The answer, if I could talk to my ten-year old self, is yes, of course you are still you, but you’ll have to fight for it because the rest of the world will try to tell you that the extent of your “self” is the body you inhabit, not the soul inside. As an adult I look back on that glimpse I had of disability and imagine what it’s like for those who can’t remove it like I did the body cast. It’s something I reflect on frequently, especially these days, and is an influence in my writing.
Over on Intisar Khanani’s blog, she is doing an amazing series of posts on disability in fiction which everyone should check out (The first post can be found here). As a kid I loved books and the adventures they took me on (ahem, and as an adult too) though I find it hard to come up with a title with a hero/ine who wasn’t able bodied. There’s the occasional side-kick or family member (or villain), but even if those character presences aren’t polluted by unflattering tropes, they aren’t the main character. The absence of these voices in fiction and on TV deprive society of truly understanding itself. If there was more visibility would it improve the way the disabled are viewed/treated?

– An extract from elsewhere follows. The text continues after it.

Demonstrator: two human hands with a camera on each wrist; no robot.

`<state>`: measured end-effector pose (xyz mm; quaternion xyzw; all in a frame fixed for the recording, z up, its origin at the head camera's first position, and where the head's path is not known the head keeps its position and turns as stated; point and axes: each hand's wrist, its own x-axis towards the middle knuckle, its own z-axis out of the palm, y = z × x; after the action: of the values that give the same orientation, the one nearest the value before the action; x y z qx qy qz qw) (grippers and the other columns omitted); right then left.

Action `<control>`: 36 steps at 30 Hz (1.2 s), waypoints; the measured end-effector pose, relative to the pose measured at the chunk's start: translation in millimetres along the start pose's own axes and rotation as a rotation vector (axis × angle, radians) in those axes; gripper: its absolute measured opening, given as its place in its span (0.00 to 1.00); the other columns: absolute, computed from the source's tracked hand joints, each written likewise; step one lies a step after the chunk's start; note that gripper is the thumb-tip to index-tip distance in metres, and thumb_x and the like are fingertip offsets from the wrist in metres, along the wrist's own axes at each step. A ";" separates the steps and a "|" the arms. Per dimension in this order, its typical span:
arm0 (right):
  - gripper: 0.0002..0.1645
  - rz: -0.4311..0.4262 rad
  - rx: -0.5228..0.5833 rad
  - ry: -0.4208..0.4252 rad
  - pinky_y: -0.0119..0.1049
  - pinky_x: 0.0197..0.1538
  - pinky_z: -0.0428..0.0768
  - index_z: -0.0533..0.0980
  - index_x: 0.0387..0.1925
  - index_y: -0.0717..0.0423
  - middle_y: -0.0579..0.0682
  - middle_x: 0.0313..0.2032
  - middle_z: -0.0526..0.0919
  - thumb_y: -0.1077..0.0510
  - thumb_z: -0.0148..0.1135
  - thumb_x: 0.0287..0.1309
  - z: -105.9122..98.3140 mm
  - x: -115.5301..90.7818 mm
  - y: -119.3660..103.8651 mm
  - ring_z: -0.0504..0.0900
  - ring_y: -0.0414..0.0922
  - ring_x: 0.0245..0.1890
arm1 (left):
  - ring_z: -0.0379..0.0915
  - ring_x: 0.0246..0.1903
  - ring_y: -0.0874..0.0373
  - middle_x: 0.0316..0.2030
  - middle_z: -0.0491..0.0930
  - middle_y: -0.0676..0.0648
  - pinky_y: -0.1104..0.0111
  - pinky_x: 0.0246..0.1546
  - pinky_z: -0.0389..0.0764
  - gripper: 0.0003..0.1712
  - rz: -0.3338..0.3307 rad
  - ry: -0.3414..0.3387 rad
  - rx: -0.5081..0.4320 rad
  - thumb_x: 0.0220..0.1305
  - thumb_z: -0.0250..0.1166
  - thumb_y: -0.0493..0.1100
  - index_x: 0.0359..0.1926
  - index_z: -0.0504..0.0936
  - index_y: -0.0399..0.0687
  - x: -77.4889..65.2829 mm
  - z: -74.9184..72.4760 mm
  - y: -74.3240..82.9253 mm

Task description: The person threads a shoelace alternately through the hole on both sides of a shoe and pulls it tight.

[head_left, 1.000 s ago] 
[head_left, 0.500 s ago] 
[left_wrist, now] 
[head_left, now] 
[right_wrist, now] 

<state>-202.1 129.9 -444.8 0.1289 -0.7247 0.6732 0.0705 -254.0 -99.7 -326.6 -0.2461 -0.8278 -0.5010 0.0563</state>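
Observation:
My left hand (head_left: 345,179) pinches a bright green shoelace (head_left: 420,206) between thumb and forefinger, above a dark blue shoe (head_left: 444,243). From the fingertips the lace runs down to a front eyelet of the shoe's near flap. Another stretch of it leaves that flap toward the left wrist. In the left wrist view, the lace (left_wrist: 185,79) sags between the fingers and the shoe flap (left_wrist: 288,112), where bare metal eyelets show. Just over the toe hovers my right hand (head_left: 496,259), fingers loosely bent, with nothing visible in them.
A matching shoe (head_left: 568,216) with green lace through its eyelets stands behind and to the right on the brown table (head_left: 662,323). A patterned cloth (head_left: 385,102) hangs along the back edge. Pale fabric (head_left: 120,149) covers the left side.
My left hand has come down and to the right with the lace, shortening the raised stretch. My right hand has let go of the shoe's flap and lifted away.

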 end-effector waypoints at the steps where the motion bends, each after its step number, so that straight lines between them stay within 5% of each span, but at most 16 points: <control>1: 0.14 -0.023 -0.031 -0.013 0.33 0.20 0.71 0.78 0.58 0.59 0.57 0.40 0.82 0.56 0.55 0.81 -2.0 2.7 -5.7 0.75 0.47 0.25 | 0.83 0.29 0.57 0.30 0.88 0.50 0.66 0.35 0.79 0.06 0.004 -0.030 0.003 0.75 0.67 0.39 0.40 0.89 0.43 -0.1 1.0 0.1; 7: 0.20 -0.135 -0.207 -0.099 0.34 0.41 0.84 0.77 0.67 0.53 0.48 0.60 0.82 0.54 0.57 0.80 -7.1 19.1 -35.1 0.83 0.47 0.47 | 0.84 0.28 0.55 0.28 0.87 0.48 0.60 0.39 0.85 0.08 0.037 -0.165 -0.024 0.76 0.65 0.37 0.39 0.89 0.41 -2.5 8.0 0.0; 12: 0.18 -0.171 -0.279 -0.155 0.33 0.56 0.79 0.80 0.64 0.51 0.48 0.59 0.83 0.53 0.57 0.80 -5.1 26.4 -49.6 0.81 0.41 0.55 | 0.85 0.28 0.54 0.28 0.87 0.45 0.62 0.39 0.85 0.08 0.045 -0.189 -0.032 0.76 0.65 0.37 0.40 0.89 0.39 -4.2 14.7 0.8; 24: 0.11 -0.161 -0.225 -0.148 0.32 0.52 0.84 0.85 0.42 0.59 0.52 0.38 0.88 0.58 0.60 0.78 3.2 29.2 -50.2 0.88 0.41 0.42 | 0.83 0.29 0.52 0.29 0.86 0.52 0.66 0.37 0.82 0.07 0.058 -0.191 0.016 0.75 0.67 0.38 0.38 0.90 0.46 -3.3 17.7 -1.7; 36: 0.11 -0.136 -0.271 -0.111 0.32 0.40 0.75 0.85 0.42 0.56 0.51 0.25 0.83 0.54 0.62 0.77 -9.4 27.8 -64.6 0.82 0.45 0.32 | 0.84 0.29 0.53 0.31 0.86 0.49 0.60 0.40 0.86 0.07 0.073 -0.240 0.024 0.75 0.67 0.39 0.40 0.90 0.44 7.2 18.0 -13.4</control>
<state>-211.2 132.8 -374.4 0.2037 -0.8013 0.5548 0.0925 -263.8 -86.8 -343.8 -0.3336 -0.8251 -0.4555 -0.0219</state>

I think it would.
Need an example?
Take Tyrion from Game of Thrones, a favorite character for so many. Have you seen the forums? They discuss the man inside, his intelligence, his empathy, his smart mouth. They also discuss the things he deals with because of his dwarfism. The show and books bring that experience to light for those who know nothing about it. Now imagine the story without this voice. It would be lesser for it. The same is true for every world, with or without dragons.
What are your thoughts on disability in fiction? Are there any titles you would recommend?